"Sweet atmosphere of hazy blue,
So leisurely, so soothing, so forgiving,
That sometimes makes New England fit for living."

He revelled in the blue tints of water, of snow, of ice; in "the blueness and softness of a mild winter day." The constant blueness of the sky at night thrilled him with "an everlasting surprise," as did the blue shadows within the woods and the blueness of distant woods. How he would have rejoiced in Monet's paintings, how true he would have found their tones. He even idealized blueberries, "a very innocent ambrosial taste, as if made of ether itself, as they are colored with it."

Thoreau was ever ready in thought of Proserpina gathering flowers. He offers to her the Lupine, the Blue-eyed Grass, and the Tufted Vetch, "blue, inclining in spots to purple"; it affected him deeply to see such an abundance of blueness in the grass. "Celestial color, I see it afar in masses on the hillside near the meadow—so much blue."

I usually join with Thoreau in his flower loves; but I cannot understand his feeling toward the blue Flag; that, after noting the rich fringed recurved parasols over its anthers, and its exquisite petals, that he could say it is "a little too showy and gaudy, like some women's bonnets." I note that whenever he compares flowers to women it is in no flattering humor to either; which is, perhaps, what we expect from a man who chose to be a bachelor and a hermit. His love of obscure and small flowers might explain his sentiment toward the radiant and dominant blue Flag.

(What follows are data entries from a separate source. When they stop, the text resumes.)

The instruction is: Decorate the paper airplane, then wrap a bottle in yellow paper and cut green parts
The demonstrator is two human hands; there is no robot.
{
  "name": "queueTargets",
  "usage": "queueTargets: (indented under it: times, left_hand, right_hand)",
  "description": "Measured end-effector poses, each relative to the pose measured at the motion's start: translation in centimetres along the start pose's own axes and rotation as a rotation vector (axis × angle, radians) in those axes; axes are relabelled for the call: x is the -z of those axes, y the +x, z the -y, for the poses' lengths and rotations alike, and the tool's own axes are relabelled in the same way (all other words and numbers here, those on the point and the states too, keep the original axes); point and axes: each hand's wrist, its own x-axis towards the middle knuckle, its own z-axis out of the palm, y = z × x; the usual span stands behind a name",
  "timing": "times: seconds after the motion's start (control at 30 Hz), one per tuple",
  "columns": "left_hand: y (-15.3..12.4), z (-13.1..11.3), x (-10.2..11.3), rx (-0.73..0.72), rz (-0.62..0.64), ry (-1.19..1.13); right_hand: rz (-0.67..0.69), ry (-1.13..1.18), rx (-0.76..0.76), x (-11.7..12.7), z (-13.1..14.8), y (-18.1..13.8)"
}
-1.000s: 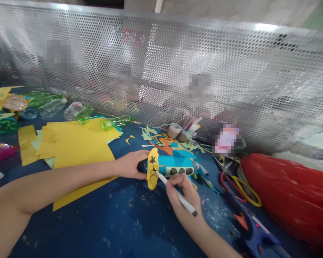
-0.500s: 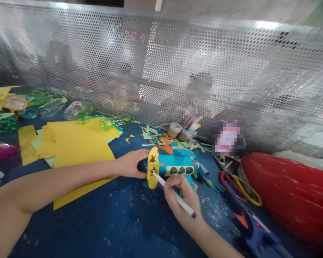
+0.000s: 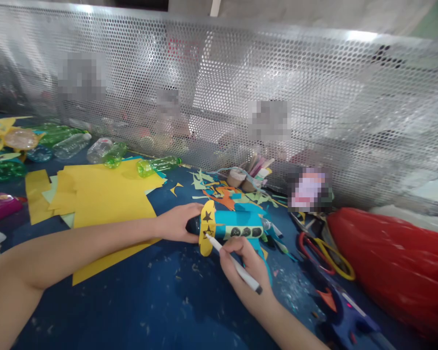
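A bottle model (image 3: pixel 239 218) wrapped in blue paper lies on its side, with a pale strip of black ovals along it. Across its left part stands a yellow paper piece (image 3: pixel 206 248) bearing a filled black star and a star outline. My left hand (image 3: pixel 178 222) is closed around the model's dark left end, its fingertips hidden behind the yellow piece. In my right hand (image 3: pixel 246 267) is a white marker (image 3: pixel 243 272), pinched between thumb and fingers. The marker's tip touches the outlined star.
Yellow paper sheets (image 3: pixel 109 194) lie at left beside a green bottle (image 3: pixel 158 166). Paper scraps (image 3: pixel 222 194) and cups of tools (image 3: pixel 250 181) sit behind the model. Scissors (image 3: pixel 336 257), a blue glue gun (image 3: pixel 350 311) and a red bag (image 3: pixel 390 262) lie right, before a perforated metal screen (image 3: pixel 219 87).
The marker and my right hand have shifted slightly left, the marker's tip staying on the outlined star. My left hand stays in place on the bottle model.
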Motion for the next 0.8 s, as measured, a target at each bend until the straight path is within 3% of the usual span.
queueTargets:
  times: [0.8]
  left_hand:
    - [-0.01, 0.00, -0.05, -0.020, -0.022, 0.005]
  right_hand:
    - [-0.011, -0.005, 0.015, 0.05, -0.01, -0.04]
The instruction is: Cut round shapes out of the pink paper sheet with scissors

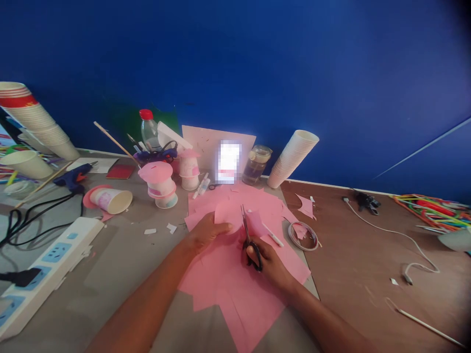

The most valued flower of my childhood, outside the garden, was a little sister of the Iris—the Blue-eyed Grass. To find it blooming was a triumph, for it was not very profuse of growth near my home; to gather it a delight; why, I know not, since the tiny blooms promptly closed and withered as soon as we held them in our warm little hands. Colonel Higginson writes wittily of the Blue-eyed Grass, "It has such an annoying way of shutting up its azure orbs the moment you gather it; and you reach home with a bare stiff blade which deserves no better name than Sisyrinchium anceps."

The only time I ever played truant was to run off one June morning to find "the starlike gleam amid the grass and dew"; to pick Blue-eyed Grass in a field to which I was conducted by another naughty girl. I was simple enough to come home at mid-day with my hands full of the stiff blades and tightly closed blooms; and at my mother's inquiry as to my acquisition of these treasures, I promptly burst into tears. I was then told, in impressive phraseology adapted to my youthful comprehension, and with the flowers as eloquent proof, that all stolen pleasures were ever like my coveted flowers, withered and unsightly as soon as gathered—which my mother believed was true.

The blossoms of this little Iris seem to lie on the surface of the grass like a froth of blueness; they gaze up at the sky with a sort of intimacy as if they were a part of it. Thoreau called it an "air of easy sympathy." The slightest clouding or grayness of atmosphere makes them turn away and close.

The naming of Proserpina leads me to say this: that to grow in love and knowledge of flowers, and above all of blue flowers, you must read Ruskin's Proserpina. It is a book of botany, of studies of plants, but begemmed with beautiful sentences and thoughts and expressions, with lessons of pleasantness which you can never forget, of pictures which you never cease to see, such sentences and pictures as this:—

"Rome. My father's Birthday. I found the loveliest blue Asphodel I ever saw in my life in the fields beyond Monte Mario—a spire two feet high, of more than two hundred stars, the stalks of them all deep blue as well as the flowers. Heaven send all honest people the gathering of the like, in the Elysian Fields, some day!"